30 C
Yogyakarta
Saturday, August 2, 2025
spot_img

HILANGNYA NILAI-NILAI LIMA INSAN CITA

Sebagai kader Himpunan Mahasiswa Islam yang mana katanya sebagai organisasi mahasiswa tertua di belahan bumi Indonesia ini, merasa bangga terhadap cita-cita luhur nan agung dari organisasi tersebut, yaitu menjadi lima insan cita yang tercantum dalam konstitusi HMI pada Anggaran Dasar (AD) bab III pasal 4 mengenai tujuan Himpunan Mahasiswa Islam, yang berbunyi, “Terbinanya insan akademis, pencipta, pengabdi yang bernafaskan Islam dan bertanggungjawab atas terwujudnya masyarakat adil makmur yang diridhoi Allah Subhanhu wa Ta’ala.

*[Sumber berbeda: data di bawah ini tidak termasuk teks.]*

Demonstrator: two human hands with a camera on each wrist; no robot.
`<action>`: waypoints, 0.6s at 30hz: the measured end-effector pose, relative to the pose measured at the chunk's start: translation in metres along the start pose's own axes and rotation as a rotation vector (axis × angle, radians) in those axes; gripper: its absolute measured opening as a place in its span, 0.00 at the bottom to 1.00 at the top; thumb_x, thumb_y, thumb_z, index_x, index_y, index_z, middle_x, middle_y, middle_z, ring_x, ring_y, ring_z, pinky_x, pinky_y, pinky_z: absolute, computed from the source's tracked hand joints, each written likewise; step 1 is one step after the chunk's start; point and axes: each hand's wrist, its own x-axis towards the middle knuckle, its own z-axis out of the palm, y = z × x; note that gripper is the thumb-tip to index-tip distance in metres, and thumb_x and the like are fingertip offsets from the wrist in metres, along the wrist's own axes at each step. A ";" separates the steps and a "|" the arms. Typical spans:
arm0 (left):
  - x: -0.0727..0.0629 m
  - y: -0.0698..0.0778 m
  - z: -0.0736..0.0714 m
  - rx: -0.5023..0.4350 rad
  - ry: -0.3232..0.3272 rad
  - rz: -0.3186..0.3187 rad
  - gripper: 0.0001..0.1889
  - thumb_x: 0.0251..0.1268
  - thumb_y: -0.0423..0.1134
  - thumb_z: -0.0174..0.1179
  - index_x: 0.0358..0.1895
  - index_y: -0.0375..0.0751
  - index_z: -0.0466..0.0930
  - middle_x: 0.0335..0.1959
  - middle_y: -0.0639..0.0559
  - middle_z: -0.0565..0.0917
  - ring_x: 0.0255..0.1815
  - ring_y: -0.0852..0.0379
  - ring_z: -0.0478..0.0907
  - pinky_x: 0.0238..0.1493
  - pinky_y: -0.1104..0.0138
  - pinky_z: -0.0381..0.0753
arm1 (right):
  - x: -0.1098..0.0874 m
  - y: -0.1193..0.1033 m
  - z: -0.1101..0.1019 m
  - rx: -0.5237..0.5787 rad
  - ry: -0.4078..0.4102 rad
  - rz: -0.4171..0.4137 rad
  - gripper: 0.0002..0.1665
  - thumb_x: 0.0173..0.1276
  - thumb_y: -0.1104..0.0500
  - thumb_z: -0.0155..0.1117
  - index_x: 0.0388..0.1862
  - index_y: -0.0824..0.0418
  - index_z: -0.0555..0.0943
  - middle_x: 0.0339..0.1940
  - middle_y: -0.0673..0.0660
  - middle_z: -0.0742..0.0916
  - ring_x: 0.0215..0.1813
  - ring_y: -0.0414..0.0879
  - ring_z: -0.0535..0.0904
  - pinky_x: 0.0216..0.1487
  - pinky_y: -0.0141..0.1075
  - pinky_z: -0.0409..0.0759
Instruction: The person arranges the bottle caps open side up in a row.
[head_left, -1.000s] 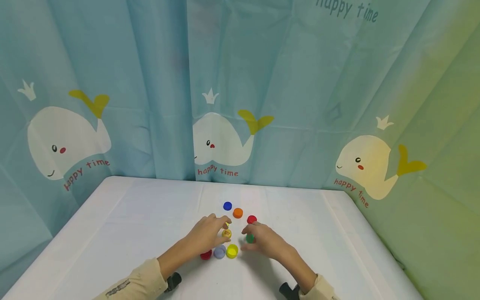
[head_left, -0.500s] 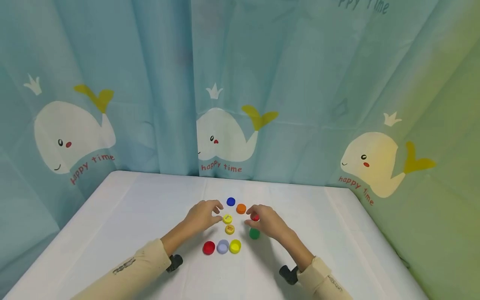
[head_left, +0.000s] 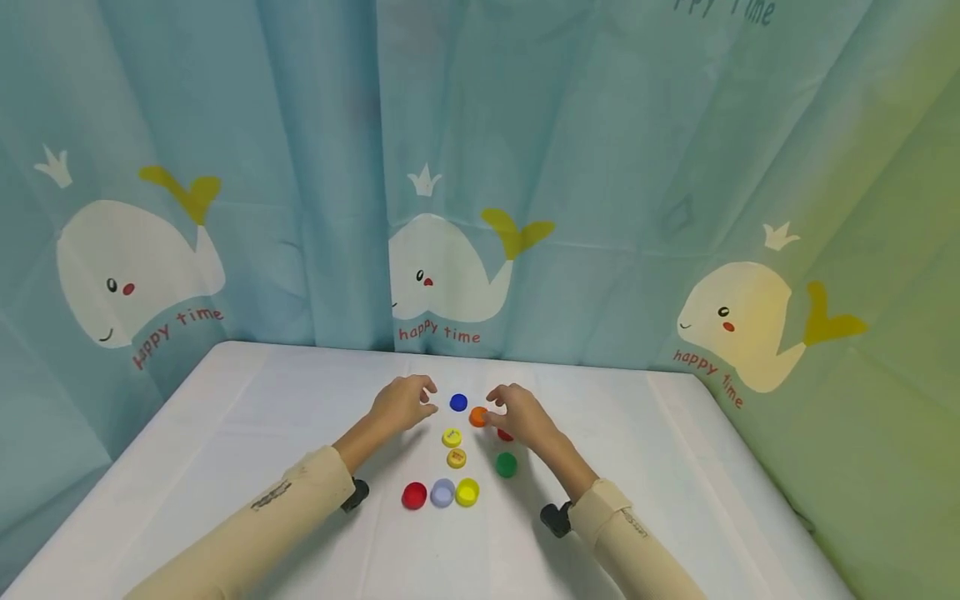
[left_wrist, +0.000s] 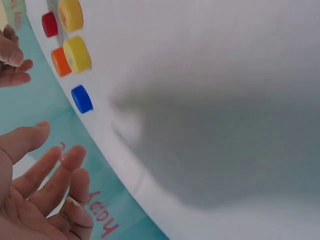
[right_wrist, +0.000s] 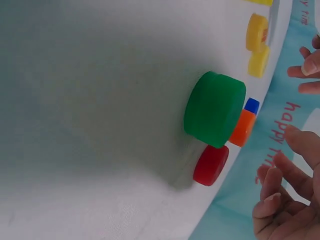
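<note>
My left hand (head_left: 401,403) hovers left of the blue bottle cap (head_left: 458,402), fingers loosely bent and nothing in them. To the right, my right hand (head_left: 522,414) hangs over the table beside the orange cap (head_left: 477,417), its thumb overlapping that cap in the head view. Part of a red cap (head_left: 506,434) shows below this hand, and a green cap (head_left: 506,465) lies nearer. Between the hands sit two yellow printed caps, the farther yellow cap (head_left: 452,437) and the nearer yellow cap (head_left: 457,458). In the right wrist view the right hand's fingers (right_wrist: 298,177) are bare.
Nearest me, a row holds a red cap (head_left: 414,496), a pale lavender cap (head_left: 442,493) and a bright yellow cap (head_left: 467,492), hollow sides up. The white table (head_left: 285,408) ends at a blue whale-print curtain (head_left: 600,208) behind.
Both hands have moved away from me, from beside the printed and green caps up to the blue and orange ones. The front row and green cap have come into full view.
</note>
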 end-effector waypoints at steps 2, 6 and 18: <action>0.005 -0.001 0.001 0.005 0.000 -0.003 0.16 0.57 0.37 0.67 0.48 0.37 0.80 0.34 0.49 0.81 0.36 0.52 0.76 0.40 0.61 0.78 | 0.006 0.001 0.002 0.021 -0.004 0.019 0.18 0.61 0.59 0.68 0.50 0.64 0.79 0.42 0.58 0.82 0.40 0.48 0.77 0.41 0.35 0.79; 0.016 -0.005 0.003 -0.034 -0.037 -0.005 0.18 0.58 0.37 0.66 0.51 0.36 0.79 0.37 0.46 0.81 0.39 0.51 0.76 0.41 0.61 0.79 | 0.017 0.004 0.004 0.075 -0.021 0.065 0.18 0.62 0.59 0.67 0.50 0.63 0.79 0.43 0.57 0.82 0.42 0.48 0.77 0.45 0.37 0.79; 0.043 -0.010 0.023 -0.099 -0.175 0.031 0.19 0.58 0.37 0.66 0.52 0.35 0.78 0.39 0.45 0.81 0.39 0.52 0.77 0.43 0.62 0.79 | 0.044 0.012 0.018 0.132 -0.100 0.098 0.21 0.63 0.52 0.66 0.52 0.62 0.80 0.43 0.56 0.83 0.43 0.47 0.77 0.47 0.36 0.78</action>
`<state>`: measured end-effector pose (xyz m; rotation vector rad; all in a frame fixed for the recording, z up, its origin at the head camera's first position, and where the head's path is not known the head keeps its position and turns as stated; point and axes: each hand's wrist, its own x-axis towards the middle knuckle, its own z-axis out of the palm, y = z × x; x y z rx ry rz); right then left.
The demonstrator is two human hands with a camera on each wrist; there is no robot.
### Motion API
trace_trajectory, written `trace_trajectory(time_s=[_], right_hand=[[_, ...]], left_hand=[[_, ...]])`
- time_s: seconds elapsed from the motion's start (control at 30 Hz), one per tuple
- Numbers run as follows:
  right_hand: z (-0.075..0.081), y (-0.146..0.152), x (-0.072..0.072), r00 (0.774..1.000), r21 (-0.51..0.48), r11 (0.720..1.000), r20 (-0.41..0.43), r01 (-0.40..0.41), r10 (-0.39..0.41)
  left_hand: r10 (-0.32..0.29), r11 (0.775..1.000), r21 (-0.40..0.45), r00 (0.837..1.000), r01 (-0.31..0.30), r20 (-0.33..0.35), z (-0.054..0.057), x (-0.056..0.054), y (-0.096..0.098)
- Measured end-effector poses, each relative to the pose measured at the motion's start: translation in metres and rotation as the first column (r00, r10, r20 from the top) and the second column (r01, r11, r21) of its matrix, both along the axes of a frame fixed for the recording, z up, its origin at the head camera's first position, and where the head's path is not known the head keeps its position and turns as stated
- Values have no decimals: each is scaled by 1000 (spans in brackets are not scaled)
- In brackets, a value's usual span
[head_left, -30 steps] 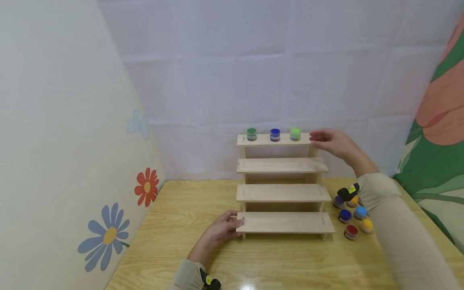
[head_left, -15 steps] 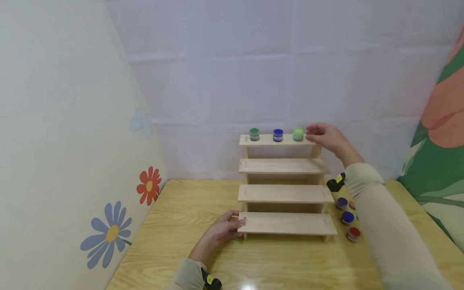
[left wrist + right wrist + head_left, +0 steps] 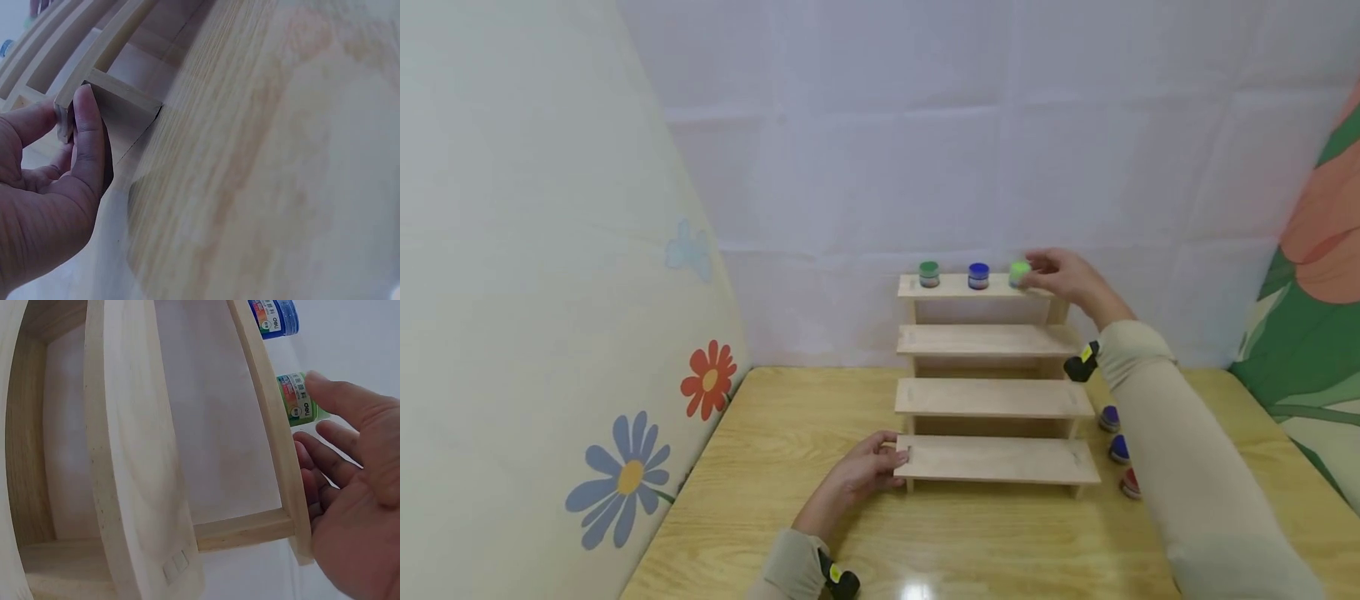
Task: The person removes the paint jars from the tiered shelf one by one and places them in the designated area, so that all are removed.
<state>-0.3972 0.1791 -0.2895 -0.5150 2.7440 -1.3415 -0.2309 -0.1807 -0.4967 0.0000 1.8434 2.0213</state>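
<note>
A stepped wooden display rack (image 3: 992, 400) stands on the table. At its lowest step, my left hand (image 3: 861, 472) grips the left end of the board, thumb on top; the left wrist view shows the fingers (image 3: 90, 134) beneath. On the top step are a dark green paint jar (image 3: 929, 274), a blue paint jar (image 3: 978, 276) and a light green paint jar (image 3: 1018, 273). My right hand (image 3: 1067, 277) reaches the light green one from the right. In the right wrist view, its thumb lies on this jar's near side and the index fingertip close behind; the other fingers are curled beside the board.
To the right of the rack, more paint jars stand on the table, a purple-blue jar (image 3: 1109, 418), a blue jar (image 3: 1119, 449) and a red jar (image 3: 1131, 483) among them; the right sleeve (image 3: 1195, 467) covers others. A white cloth backdrop (image 3: 850, 167) hangs behind.
My right hand has moved left along the top step to the light green jar, its sleeve now covering more jars on the table. The left hand has kept its grip on the lowest board.
</note>
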Motion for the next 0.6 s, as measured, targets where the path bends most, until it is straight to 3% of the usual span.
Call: trace_trajectory(time_s=[0.13,0.6], right_hand=[[-1,-5,-2,999,41,999,-14,-28,28],[-2,-15,1,997,107,991,-40,75,-71]], left_hand=[[-5,1000,-1,1000,5,1,1,1,0],[-8,1000,-12,1000,8,-1,3,3,1]])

Tercantum lima cita-cita di dalamnya. Pertama, insan akademis artinya menjadi manusia yang memliki kapasitas intelektul yang tinggi. Kedua, insan pencipta artinya mendorong kadernya untuk berinovasi dan diharapkan mengkorelasikan dengan nilai selanjutnya. Ketiga, insan pengabdi yaitu berkontribusi-dengan apa yang sudah tertera dalam nilai sebelumnya-melalui hasil inovasinya. Keempat, bernafaskan Islam, sesuai dengan atributnya yang menggunakan diksi “Islam”, menjadikan Islam sumber bagian kehidupan kadernya karena sebagai nafasnya. Kelima, bertanggungjawab atas terwujudnnya masyarakat adil makmur yang diridhoi Allah Subhana wa Ta’ala, yang terakhir merupakan output dari keempat tujuan daripada HMI tersebut.

Dari tujuan ataupun cita-catanya sangatlah mulia melebihi cita-cita republik Indonesia, tapi itu hanyalah sebuah teks belaka disanjung-sanjung dan dijual kepada mahasiswa yang di hipnotis, agar masuk dalam oprek (open recrutment) pengaderan. “masuk HMI saja dek… biar jadi orang pinter, supaya banyak relasi dan keluarga”, “organisasi mahasiswa ini tertua loh…. coba lihat tujuan kami (HMI), sangat mulia bukan?”. Itulah bualan yang kerap kali dilontarkan oleh orang di dalamnya. Sejak dalam oprek sudah terlihat bahwa itu hanya teknik market pengaderan, karena tidak ada bukti konkrit yang empirik selama stand oprek dibuka, yang katanya intektual dengan nilai insan akademisnya, tapi buku-buku di stand hanya sebatas pajangan dan dijemur begitu saja, tanpa dibaca. Juga dalam hal diskusi yang merupakan rutinitas mahasiswa, tidak juga diterapkan secara spontan oleh mereka, isi dari kumpul di stand  sebatas ngerumpi saja, alih-alih membahas Indonesia kedepannya bagaimana, pembahsannya hanyalah sejarah HMI yang diceritakan dan dibanggakan dengan tujuan membual itu.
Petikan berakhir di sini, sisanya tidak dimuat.